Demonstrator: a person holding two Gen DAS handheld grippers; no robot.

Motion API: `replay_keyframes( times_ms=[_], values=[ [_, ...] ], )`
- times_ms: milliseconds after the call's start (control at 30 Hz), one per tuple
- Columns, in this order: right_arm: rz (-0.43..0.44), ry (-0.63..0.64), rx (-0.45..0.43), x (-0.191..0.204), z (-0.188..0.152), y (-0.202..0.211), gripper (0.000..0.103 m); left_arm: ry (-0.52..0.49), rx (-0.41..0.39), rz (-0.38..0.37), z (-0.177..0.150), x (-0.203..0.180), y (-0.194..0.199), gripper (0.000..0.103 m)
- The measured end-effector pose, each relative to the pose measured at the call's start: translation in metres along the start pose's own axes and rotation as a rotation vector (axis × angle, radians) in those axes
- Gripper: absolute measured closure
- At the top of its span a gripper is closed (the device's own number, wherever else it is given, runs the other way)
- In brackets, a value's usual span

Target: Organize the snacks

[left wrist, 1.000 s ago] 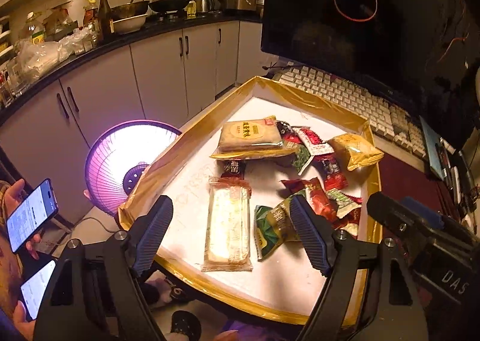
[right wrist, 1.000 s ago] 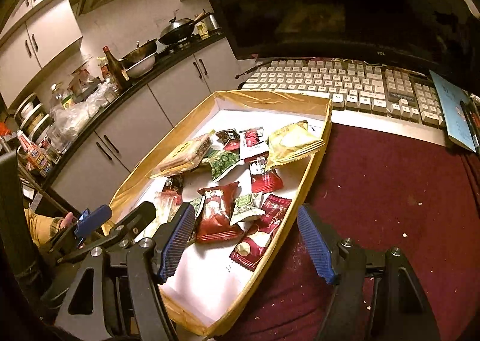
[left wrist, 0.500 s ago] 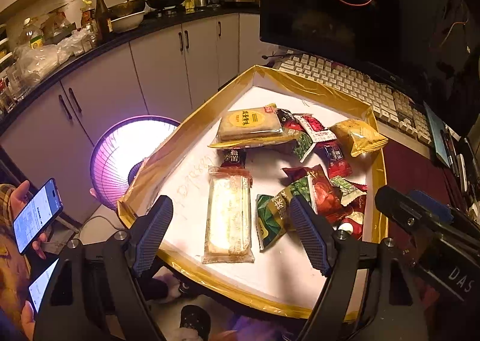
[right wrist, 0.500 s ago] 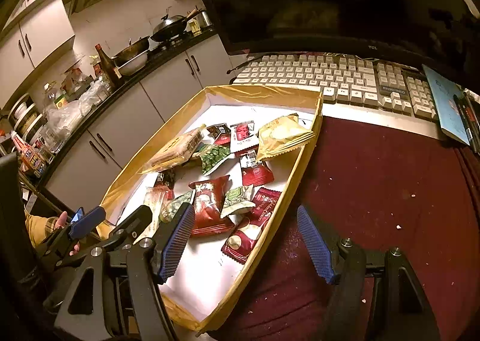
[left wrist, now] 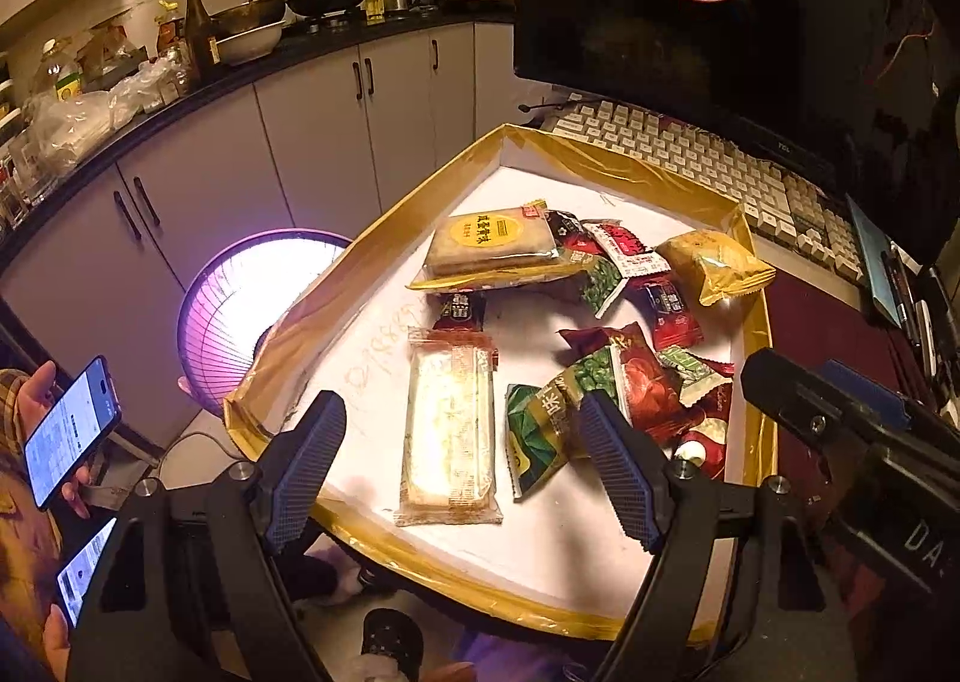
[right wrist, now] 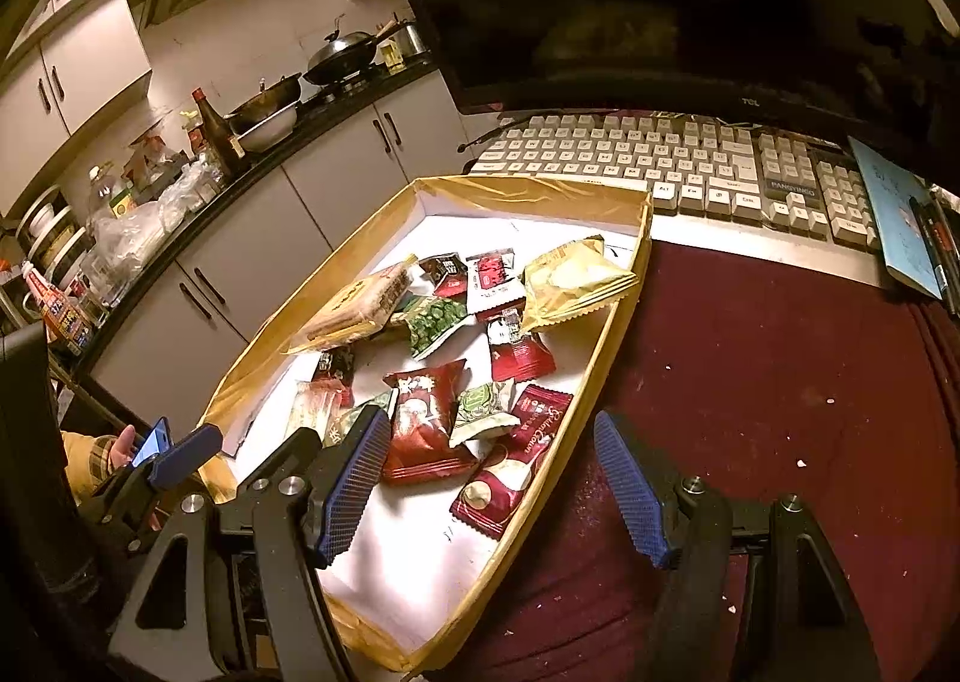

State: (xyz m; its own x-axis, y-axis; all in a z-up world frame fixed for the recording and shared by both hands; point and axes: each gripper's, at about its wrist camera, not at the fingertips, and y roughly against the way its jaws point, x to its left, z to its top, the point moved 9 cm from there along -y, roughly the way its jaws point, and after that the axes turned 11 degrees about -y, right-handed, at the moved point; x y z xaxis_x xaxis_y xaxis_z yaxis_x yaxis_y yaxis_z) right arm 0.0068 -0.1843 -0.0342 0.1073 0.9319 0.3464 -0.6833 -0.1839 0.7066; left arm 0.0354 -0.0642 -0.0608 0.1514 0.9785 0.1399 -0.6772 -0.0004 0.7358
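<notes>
I have both grippers wide open and empty, poised above the near end of the tray point(left wrist: 600, 157). The left gripper point(left wrist: 462, 463) frames the long clear pack point(left wrist: 450, 424), which lies flat on the white tray floor, apart from the rest. The right gripper point(right wrist: 489, 487) straddles the tray's right wall, with the dark red sachet point(right wrist: 510, 463) between its fingers and below them.

All the snacks lie loose inside the tray: a flat cake pack point(left wrist: 492, 244) and a puffy yellow bag point(left wrist: 714, 265) toward the far end, small red and green packets overlapping in the middle.

I judge these as light, crinkly and slippery film packs. The puffy bag will squash, and the cakes may crumble. I would pinch the long pack across its narrow width near the middle, and take the sachets by a sealed edge.
</notes>
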Motion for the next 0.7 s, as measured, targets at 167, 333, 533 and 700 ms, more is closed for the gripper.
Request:
replay_keyframes(
  times_ms=[167, 333, 533, 700],
  values=[
    [0.006, -0.01, 0.008, -0.0005, 0.0001, -0.0035, 0.03, -0.001, -0.002, 0.003, -0.0011, 0.0005, 0.0007, 0.022],
    [0.003, 0.002, 0.0, 0.0036, 0.0008, -0.0023, 0.03, -0.003, -0.005, 0.003, -0.0001, 0.0018, 0.0002, 0.022],
    [-0.003, -0.001, 0.002, 0.0039, 0.0007, -0.0037, 0.03, -0.002, -0.009, -0.001, 0.0006, 0.002, 0.0003, 0.022],
    [-0.003, -0.005, 0.001, 0.0027, 0.0022, -0.0036, 0.03, 0.0, -0.003, -0.002, 0.0003, 0.0025, -0.0003, 0.022]
  ],
)
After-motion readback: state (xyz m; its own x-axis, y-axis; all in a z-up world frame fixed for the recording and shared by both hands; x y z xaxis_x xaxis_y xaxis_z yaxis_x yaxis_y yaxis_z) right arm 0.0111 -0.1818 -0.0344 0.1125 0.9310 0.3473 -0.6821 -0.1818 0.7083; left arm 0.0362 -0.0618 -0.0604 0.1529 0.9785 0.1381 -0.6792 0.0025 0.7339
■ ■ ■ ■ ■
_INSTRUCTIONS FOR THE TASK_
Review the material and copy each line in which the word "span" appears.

_COMPLETED TASK_
- At the top of its span a gripper is closed (the device's own number, wherever else it is given, runs the other way)
- In brackets, a value's usual span

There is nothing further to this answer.